Article I: Refugee Definition
The first article provides two refugee definitions: one replicating the 1951 Convention relating to the Status of Refugees3 (‘1951 Convention’) definition and a second unique definition. The 1951 Convention defines a refugee as someone with a well-founded fear of persecution on the basis of his or her race, religion, nationality, membership of a particular social group or political opinion. The 1969 Convention includes that definition4— minus the 1 January 1951 date limit that most states later agreed, by way of a Protocol5, not to apply — and provides at article I(2), the term refugee shall also apply to every person who, owing to external aggression, occupation, foreign domination or events seriously disturbing public order in either part or the whole of his country of origin or nationality, is compelled to leave his place of habitual residence in order to seek refuge in another place outside his country of origin or nationality.6
This unique definition explicitly introduces objective criteria, based on the conditions prevailing in the country of origin, for determining refugee status, and ‘requires neither the elements of deliberateness nor discrimination inherent in the 1951 Convention definition’.7 Both definitions are employed by UNHCR in its operations in Africa.8
Article I also includes paragraphs on cessation9 and exclusion.10 Each paragraph closely follows the 1951 Convention, with three additions. The additional cessation clauses provide that the 1969 Convention shall cease to apply to any refugee who has ‘committed a serious non-political crime outside his country of refuge after his admission to that country as a refugee’11 or has ‘seriously infringed’ the 1969 Convention’s purposes and objectives.12 A further point of distinction is that the 1969 Convention does not include the clause present in the 1951 Convention mitigating against cessation in respect of a refugee who can ‘invoke compelling reasons arising out of previous persecution for refusing to avail himself of the protection of the country of nationality’.13 The additional exclusion clause adds ‘acts contrary to the purposes and principles of’ the AU as a further ground of exclusion.14
Article II: Asylum
Article II relates to asylum. The 1951 Convention does not establish any right to asylum. The Universal Declaration of Human Rights, by contrast, enshrines the right of individuals to ‘seek and to enjoy’ asylum,15 but stops short of recognising any right to asylum in international law. The United Nations (‘UN’) Declaration on Territorial Asylum16 is similarly circumscribed, representing the result of an abortive international effort to recognise and codify a right to asylum. The grant of asylum thus remains within the exclusive discretion of states; as they have no obligation to grant it, individuals have no right to asylum corresponding to their right to ‘seek and to enjoy’ it.

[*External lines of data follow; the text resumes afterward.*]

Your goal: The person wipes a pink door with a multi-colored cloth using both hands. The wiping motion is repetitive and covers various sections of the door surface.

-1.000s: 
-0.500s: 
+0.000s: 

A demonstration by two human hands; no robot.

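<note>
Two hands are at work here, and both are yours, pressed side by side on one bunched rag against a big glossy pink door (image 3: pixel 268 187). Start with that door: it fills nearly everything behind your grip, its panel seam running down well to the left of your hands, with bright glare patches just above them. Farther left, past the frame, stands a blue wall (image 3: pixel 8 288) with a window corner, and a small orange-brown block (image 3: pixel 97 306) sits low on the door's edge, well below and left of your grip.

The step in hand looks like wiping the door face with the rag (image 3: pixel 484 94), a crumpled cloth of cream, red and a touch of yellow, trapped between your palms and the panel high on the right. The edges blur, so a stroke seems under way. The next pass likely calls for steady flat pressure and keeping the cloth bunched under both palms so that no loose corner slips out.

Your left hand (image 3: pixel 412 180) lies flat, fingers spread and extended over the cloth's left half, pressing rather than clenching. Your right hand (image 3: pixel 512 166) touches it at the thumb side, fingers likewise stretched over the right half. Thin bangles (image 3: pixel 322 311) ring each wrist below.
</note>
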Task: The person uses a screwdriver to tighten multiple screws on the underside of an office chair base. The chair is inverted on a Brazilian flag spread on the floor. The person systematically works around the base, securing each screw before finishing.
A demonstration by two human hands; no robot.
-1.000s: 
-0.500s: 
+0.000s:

While the 1969 Convention reflects this international consensus, it nevertheless significantly ‘strengthens the institution of asylum’17 by providing that Member States, ‘shall use their best endeavours consistent with their respective legislations to receive refugees and to secure the settlement of those refugees who, for well-founded reasons, are unable or unwilling to return to their country of origin or nationality’.18 This urging of states to grant asylum is ‘a further inroad into the traditional international law perspective which has tended to regard asylum as an exclusive right of the sovereign state, and certainly not a right to be enforced by an individual against a state’.19 The Convention does not stop there; mirroring part of the preamble to the UN Declaration on Territorial Asylum, it characterises the grant of asylum as a ‘peaceful and humanitarian act’ that ‘shall not be regarded as an unfriendly act by any Member State’.20 The language encouraging states to grant asylum is, however, only recommendatory, and is expressly limited by the reference to domestic legislation. This explains why the 1969 Convention incrementally advances but does not enshrine a right to asylum.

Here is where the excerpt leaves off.